How a Nazi rocket could have put a Briton in space


In the summer of 1945, with the war in Europe over, Allied forces rushed to unravel the secrets of Nazi V2 rockets. These terror weapons, built by slave labourers, did little to affect the outcome of the war – but they had the potential to change the world.
“There was an unseemly scramble to get hold of V2 missile technology,” says John Becklake, former head of engineering at London’s Science Museum. “The Americans, the Russians, the French and us.”
The leader of Hitler’s Vengeance weapon program, Wernher von Braun, surrendered to American forces in May 1945 and was quietly spirited away to the United States. In the same month the Russians captured Von Braun’s research and test facilities at Peenemunde on the Baltic coast. The French, meanwhile, gathered some 40 German rocket scientists and engineers and the British assembled rockets for a series of test flights.
Known as Operation Backfire, the British program involved firing V2 rockets from the Netherlands to the edge of space before they splashed down in the North Sea. The experiment proved successful, with the missiles reportedly descending within three miles of their targets – more accurately than the Germans managed during the war.
Engineers overseeing the tests realized that von Braun had solved fundamental problems in rocketry: he had designed a sizeable engine, an advanced pump to get fuel in fast enough and a sophisticated guidance system.
“The rocket was out of this world, literally,” says Becklake who later helped restore a V2 for museum display. “It was packed full of high technology.”
Observing from space
Engineers at the British Interplanetary Society in London decided this technology could help them realise their dream of building a spaceship, a dream that had been considered fanciful only five years earlier. In 1946, society member, designer and artist Ralph Smith put forward a detailed proposal to adapt the V2 missile into a “man-carrying rocket.”

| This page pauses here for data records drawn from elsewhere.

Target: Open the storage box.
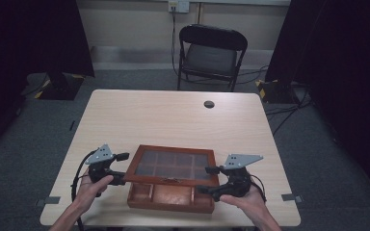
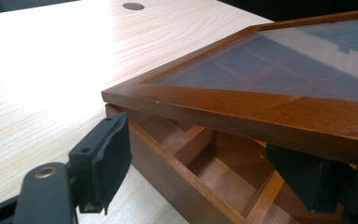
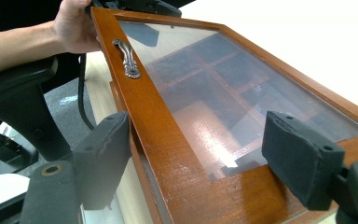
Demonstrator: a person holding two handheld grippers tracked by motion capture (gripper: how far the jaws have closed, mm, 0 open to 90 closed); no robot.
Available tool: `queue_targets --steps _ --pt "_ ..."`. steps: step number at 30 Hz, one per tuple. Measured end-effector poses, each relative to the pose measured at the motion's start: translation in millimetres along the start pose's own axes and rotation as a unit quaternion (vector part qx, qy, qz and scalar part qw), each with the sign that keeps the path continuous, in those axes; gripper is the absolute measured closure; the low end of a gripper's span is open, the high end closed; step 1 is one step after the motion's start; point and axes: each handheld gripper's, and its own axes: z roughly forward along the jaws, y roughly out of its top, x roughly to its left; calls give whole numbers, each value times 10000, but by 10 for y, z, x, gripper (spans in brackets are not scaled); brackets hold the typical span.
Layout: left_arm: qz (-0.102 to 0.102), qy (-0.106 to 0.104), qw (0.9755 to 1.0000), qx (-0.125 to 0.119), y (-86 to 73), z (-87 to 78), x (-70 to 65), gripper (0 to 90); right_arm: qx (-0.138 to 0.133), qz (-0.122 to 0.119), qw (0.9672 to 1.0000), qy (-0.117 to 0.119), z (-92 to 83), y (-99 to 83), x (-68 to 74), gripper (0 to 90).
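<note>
A brown wooden box (image 1: 171, 198) with compartments sits at the table's near edge. Its glass-paned lid (image 1: 173, 166) is tilted up at the front, with a metal handle (image 3: 127, 58) on the front rail. My left gripper (image 1: 120, 167) is open at the lid's left front corner. One of its pads (image 2: 105, 156) is outside the box and the other is under the lid frame (image 2: 242, 109). My right gripper (image 1: 208, 180) is open astride the right front corner. The lid's wooden rail (image 3: 182, 177) lies between its two pads, and I cannot tell whether they touch it.
The light wood table (image 1: 173, 120) stretches bare beyond the box, with a round cable hole (image 1: 209, 104) near its far edge. A black folding chair (image 1: 211, 55) stands behind the table. Dark curtains and cables line both sides of the floor.
</note>
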Motion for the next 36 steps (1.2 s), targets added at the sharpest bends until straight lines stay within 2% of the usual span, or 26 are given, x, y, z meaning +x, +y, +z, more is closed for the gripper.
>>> queue_targets --steps 1,3,4,5,6,7,8,9,10,16,17,18,20,27,29,33,36 --pt "41 -14 10000 -3 6 -1 5 217 -8 6 10000 -6 -3 3 -3 237" --pt "-7 -49 10000 -14 18 0 -8 215 -37 22 10000 2 -8 10 -10 237" --pt "54 -45 10000 -19 26 0 -6 212 -34 35 10000 6 -8 17 -15 236" --pt "9 -58 10000 -46 30 2 -16 212 -34 35 10000 6 -8 17 -15 236" --pt "69 -56 10000 -27 40 -1 -12 211 -28 49 10000 18 -9 27 -22 223" --pt "-2 -63 10000 -74 44 3 -22 209 -22 78 10000 12 -9 36 -27 218" --pt "64 -57 9999 -69 53 -3 -13 208 -30 98 9999 22 -12 45 -36 221" --pt "14 -67 9999 -100 57 0 -19 207 -56 103 9999 45 -15 51 -44 221" --pt "65 -39 9999 -101 67 -5 -16 207 -74 118 9999 45 -19 64 -48 223" --pt "50 -38 9999 -115 91 -5 -12 206 -128 52 9999 11 -38 56 -41 226" --pt "112 -14 9999 -107 99 -9 -4 206 -155 41 9999 -19 -47 53 -38 225" --pt "33 -43 9999 -150 103 -8 -11 208 -180 27 9998 -35 -58 51 -37 219" --pt "88 -43 9999 -138 114 -15 -2 211 -239 2 9996 -131 -86 49 -47 205" --pt "36 -104 9997 -210 159 -1 0 198 -265 32 9996 -132 -95 69 -77 183" --pt "79 -107 9997 -204 166 1 5 196 -264 29 9995 -148 -100 77 -81 181" --pt "-4 -115 9997 -222 190 9 10 187 -303 14 9994 -156 -105 78 -91 180" --pt "39 -82 9997 -216 208 10 21 180 -273 -104 9993 -233 -108 85 -82 177"
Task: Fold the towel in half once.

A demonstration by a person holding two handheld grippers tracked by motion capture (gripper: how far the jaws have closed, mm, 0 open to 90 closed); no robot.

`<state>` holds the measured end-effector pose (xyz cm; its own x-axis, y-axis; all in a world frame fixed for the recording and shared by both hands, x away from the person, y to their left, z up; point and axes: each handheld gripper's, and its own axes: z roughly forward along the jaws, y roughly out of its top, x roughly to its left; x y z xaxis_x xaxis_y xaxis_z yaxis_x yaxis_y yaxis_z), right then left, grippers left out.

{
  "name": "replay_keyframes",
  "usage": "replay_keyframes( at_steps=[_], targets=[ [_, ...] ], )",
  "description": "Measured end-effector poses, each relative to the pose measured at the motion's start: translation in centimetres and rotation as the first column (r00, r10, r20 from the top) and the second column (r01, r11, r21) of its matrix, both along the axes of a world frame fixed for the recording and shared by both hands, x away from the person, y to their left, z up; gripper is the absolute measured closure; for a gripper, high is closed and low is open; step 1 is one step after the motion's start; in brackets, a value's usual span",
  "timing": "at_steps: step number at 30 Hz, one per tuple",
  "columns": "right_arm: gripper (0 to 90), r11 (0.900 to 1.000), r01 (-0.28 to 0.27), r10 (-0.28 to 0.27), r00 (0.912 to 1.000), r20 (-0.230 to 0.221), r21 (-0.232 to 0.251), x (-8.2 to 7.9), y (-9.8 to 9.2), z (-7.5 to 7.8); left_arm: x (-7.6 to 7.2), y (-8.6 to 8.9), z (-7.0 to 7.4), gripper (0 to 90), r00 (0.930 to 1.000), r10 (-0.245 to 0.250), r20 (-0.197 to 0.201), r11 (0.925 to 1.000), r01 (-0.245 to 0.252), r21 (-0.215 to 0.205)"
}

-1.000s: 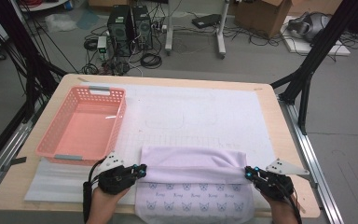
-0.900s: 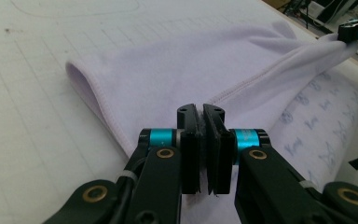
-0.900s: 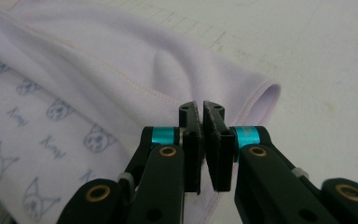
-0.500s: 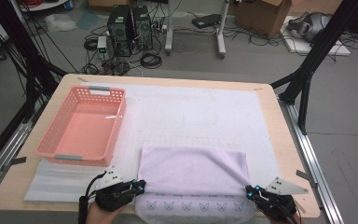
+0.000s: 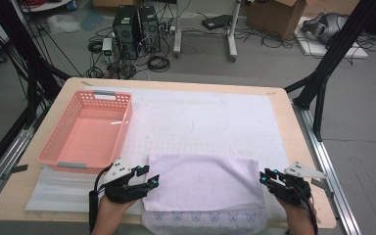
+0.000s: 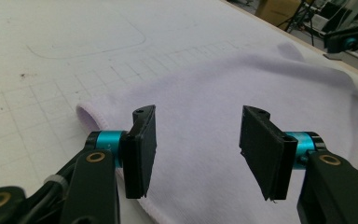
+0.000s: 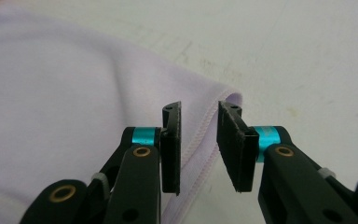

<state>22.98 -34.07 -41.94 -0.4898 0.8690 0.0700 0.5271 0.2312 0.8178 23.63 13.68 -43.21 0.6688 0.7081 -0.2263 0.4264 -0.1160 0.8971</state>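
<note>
Fold just laid: both tongs, left and right, have just been opening off the lilac towel, nothing pinched. Next, regrip an edge for another fold.

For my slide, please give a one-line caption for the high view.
Both tongs, left and right, open beside a folded lilac towel near a pink basket.

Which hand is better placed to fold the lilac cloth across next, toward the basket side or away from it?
Neither clearly. The left gripper sits at the cloth's left edge, the right gripper at its right edge; both have just been opening, pads off the fabric. The right looks slightly better: the hem lies between its jaws.
</note>
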Motion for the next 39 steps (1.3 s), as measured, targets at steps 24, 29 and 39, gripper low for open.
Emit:
replay_keyframes(
  at_steps=[24,29,39],
  targets=[
    [55.6,0.996,0.078,-0.08,0.9947,-0.065,-0.044,2.9,0.4,-2.0,2.9,0.1,-1.9,42.8,0.9885,0.1,-0.113,0.9928,-0.092,0.078],
    [50.2,0.997,0.064,-0.066,0.9945,-0.081,-0.029,2.7,0.5,-2.4,4.3,-0.6,-2.1,42.8,0.9783,0.097,-0.183,0.9911,-0.078,0.108],
    [62.9,0.997,0.049,-0.054,0.994,-0.095,-0.051,3.2,1.2,-3.0,5.0,-1.3,-2.0,66.6,0.9812,0.128,-0.144,0.9755,-0.098,0.197]
  ],
)
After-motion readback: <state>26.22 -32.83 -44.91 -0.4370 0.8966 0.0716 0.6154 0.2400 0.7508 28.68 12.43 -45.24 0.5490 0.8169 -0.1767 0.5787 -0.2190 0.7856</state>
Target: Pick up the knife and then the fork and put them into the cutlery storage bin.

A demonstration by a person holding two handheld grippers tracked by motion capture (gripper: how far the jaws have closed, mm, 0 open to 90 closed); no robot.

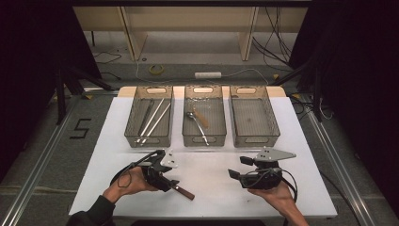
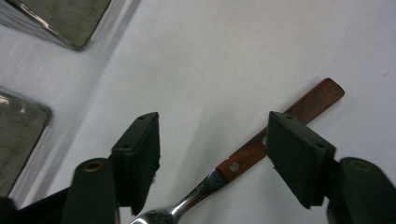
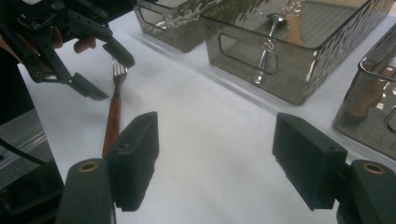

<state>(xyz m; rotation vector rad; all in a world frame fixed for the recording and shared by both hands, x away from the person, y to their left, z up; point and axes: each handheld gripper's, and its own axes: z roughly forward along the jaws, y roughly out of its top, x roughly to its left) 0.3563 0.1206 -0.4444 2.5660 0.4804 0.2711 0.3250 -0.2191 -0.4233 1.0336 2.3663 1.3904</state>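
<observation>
Left tool (image 2: 212,158) wide astride one fork (image 2: 243,156); right tool (image 3: 215,161) wide, empty; three bins (image 1: 251,140).

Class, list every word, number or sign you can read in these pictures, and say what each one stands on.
"5": black digit marked on the grey floor, left of the table, in the high view.
No readable text on the bins, fork or grippers.

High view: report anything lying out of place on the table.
One fork with a wooden handle lies loose on the white table, between the open fingers of the left gripper; the other cutlery sits in the bins. Nothing looks spilled or damaged.
</observation>
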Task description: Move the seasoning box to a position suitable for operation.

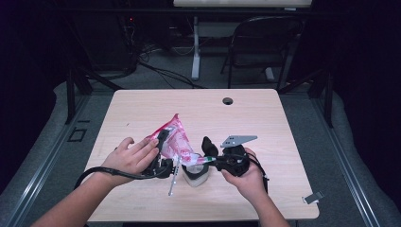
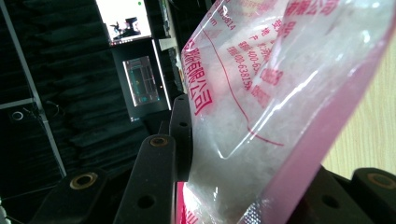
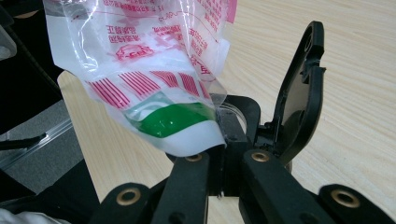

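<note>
- The plastic bag (image 1: pixel 176 141) is clear film printed in pink-red, with a pink band along one edge. In the left gripper view the bag (image 2: pixel 280 93) carries rows of Chinese characters and strings of digits; "400" can be made out in one of them, and the rest is too skewed to read.
- In the right gripper view the bag (image 3: pixel 154 70) shows mirrored red print, a small outlined logo, a block of red stripes like a barcode, and a green patch on a white corner. None of this writing is legible.
- The table (image 1: pixel 265 118) is pale wood grain with rounded corners and a round cable hole near its far edge. It stands on grey floor in a dark, curtained room, with a black folding chair (image 1: pixel 265 42) and cables behind it. A small grey clip (image 1: pixel 313 197) lies at the table's near right corner.
- The bag's long axis runs slantwise from its raised far corner down to the corner at the right jaws. It is lifted off the table between the two grippers.
- The left gripper (image 1: pixel 163 151) has its jaws partly closed on the bag's pink-banded edge, with the film filling the gap between them and rising beyond the tips.
- The right gripper (image 1: pixel 208 156) has its jaws fully closed, pinching the bag's white and green corner right at the tips.
- A black box with a hinged lid (image 3: pixel 299 93) stands open just beyond the right jaws, under the bag's lower corner.
- A thin metal tool (image 1: pixel 173 179) lies on the table below the left jaws.
</note>
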The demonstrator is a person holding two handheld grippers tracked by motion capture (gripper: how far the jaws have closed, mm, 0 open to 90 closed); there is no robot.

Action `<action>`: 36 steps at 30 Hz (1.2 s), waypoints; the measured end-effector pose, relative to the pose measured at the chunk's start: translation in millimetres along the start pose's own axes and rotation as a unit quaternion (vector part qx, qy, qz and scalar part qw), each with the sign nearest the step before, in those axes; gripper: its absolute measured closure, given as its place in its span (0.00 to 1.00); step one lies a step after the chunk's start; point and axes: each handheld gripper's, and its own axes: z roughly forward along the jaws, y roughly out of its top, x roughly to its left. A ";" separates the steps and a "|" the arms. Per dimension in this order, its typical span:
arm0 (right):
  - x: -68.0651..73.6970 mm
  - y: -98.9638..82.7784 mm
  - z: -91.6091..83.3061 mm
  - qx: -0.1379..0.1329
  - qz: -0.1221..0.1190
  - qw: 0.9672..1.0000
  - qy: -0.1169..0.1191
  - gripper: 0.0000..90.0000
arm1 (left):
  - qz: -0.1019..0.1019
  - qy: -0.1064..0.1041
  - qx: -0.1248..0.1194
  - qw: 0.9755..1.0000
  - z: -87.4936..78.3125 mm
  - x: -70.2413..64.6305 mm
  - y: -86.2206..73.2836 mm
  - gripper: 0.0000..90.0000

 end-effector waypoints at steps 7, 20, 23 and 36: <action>0.2 0.0 0.1 0.000 0.000 1.000 -0.001 1.00 | 0.002 0.002 0.000 1.000 -0.4 1.0 0.0 0.81; 0.0 -0.1 0.1 0.000 0.000 1.000 0.000 1.00 | 0.007 0.010 -0.002 1.000 -0.8 2.9 0.5 0.81; 0.2 -0.1 0.3 0.000 0.000 1.000 -0.002 1.00 | 0.008 0.011 -0.002 1.000 -0.8 3.3 0.8 0.81; -0.1 -0.4 0.4 -0.001 0.000 1.000 -0.002 1.00 | 0.004 0.009 -0.003 1.000 -1.0 4.3 1.0 0.81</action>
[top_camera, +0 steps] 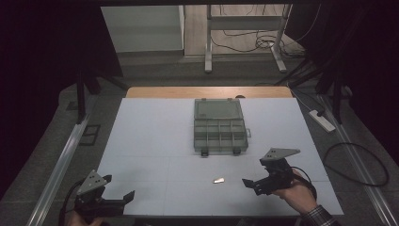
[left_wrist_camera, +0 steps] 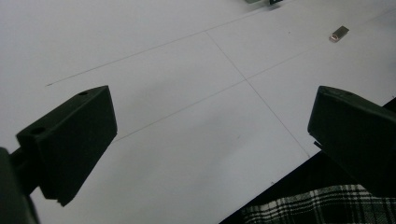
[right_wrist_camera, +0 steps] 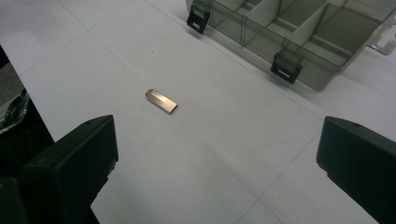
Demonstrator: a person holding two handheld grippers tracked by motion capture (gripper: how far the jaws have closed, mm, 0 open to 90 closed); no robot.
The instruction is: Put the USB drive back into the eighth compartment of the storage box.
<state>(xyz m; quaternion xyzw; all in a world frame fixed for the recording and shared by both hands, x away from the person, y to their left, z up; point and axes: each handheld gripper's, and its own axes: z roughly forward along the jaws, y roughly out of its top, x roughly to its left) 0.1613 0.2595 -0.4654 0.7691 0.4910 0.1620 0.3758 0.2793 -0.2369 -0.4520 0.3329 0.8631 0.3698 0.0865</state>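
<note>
In the high view the white bench takes up the middle of the frame, with its near edge along the bottom and a strip of bare wood at its far edge. A small metal stick lies flat on the bench in the lower middle, on its own, with bare white surface all round it. Its long axis runs nearly left to right across the frame, tilted a little. Above it, at the centre, sits a clear box with its lid laid open toward the top of the frame and its compartments showing. The right tongs hang just right of the stick, near but apart from it, released and pointing left toward it. The left tongs sit at the lower left close to the near bench edge, released too, well apart from the stick.

In the left gripper view the two black jaws stand wide apart with nothing between them. The stick is small at the upper right. The bench edge cuts across the lower right, with plaid cloth below it.

In the right gripper view the jaws are spread wide and hold nothing. The stick lies left of centre, its rounded end toward the upper left, its square end toward the lower right. The box fills the upper right, two black latches on its near wall, well apart from the stick, with open bench between them
</note>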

Smith’s Megaroc design involved enlarging and strengthening the V2’s hull, increasing the amount of fuel and replacing the one-tonne warhead with a man-carrying capsule. The rocket would not have been powerful enough to carry a person into orbit. Instead, the spaceman (and only a man was considered) would have been launched on a parabolic trajectory some 300,000 metres above the Earth.Launched at an angle of two degrees, once in space the rocket would drop away and the segmented nose-cone would peel back to expose the capsule. Smith provided two windows in his design and suggested the space pioneer, kitted out in a high-altitude flying suit, might use his few minutes in space to carry out observations of the Earth, atmosphere and Sun. With the West squaring up to the Soviet Union, Megaroc would also have been ideal for spying on enemy territory.
After five minutes or so of weightlessness the capsule would fall back to Earth, its heatshield protecting the spaceman from harm. Parachutes would be deployed and it would float slowly to the ground. There was even a separate parachute for the rocket, intended to make the whole spacecraft reusable.
Smith worked out everything – from the exact dimensions of the rocket to the thrust of the engines and g-forces the astronaut would experience.